The keyboard instrument of Beethoven’s day was not the modern pianoforte but the lighter-framed fortepiano, which often snapped when put through the paces of the brash young composer. Biss performed as if he wanted his damage deposit back. His prestidigitation is impressive, but the act can also become mannered. A late inclusion of the eight-minute Piano Sonata No. 20 in G Major, Op. 49, No. 2, performed between the other two, seemed superfluous. The anti-show was getting showy.

There is a special place in musical heaven for performers who fill in for a missing headliner. Here for Andsnes, this wasn’t necessarily Biss’s crowd. There was also an early sense that Biss didn’t care to make it his night, either. He wasn’t out to dazzle. He was here to do his job, his way.

The contrast from the earlier sonatas made this final performance all the more striking—in fact, it was the very piano of the earlier playing that made this forte so exciting.

That all changed after intermission. What exactly happened in Hammerklavier? Suddenly, compared to the marionette playing of the earlier sonatas, the player came alive. This piece is one of Beethoven’s later masterworks. Coming some twenty years after the early sonatas before intermission, Hammerklavier is not just Romantic, but also roaming.
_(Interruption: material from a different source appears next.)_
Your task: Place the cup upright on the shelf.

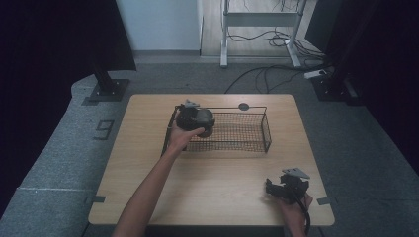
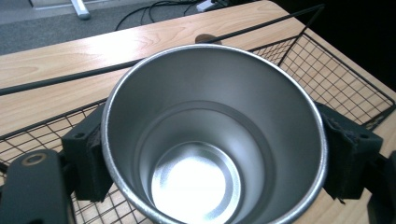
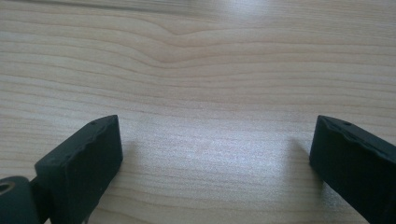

It is no surprise that Beethoven took a year to write it, searching and sifting through irregular pieces of classical form for this forty-five-minute work, his longest piano sonata.

Freed from his upward suspension, Biss dug into this ground. The contrast from the earlier sonatas made this final performance all the more striking—in fact, it was the very piano of the earlier playing that made this forte so exciting. (Biss’s recent recording of the work conveys some, if not all, of this excitement). In the Allegro, Biss played until his fingers seem to run out of breath. The Adagio sostenuto section was transcendent, while the Largo was like a sleeper hold. Then, finally, for the Allegro risoluto, Biss panted and groaned as he climbed up to his conclusion, grasping all the way for Ludwig Van, no strings attached.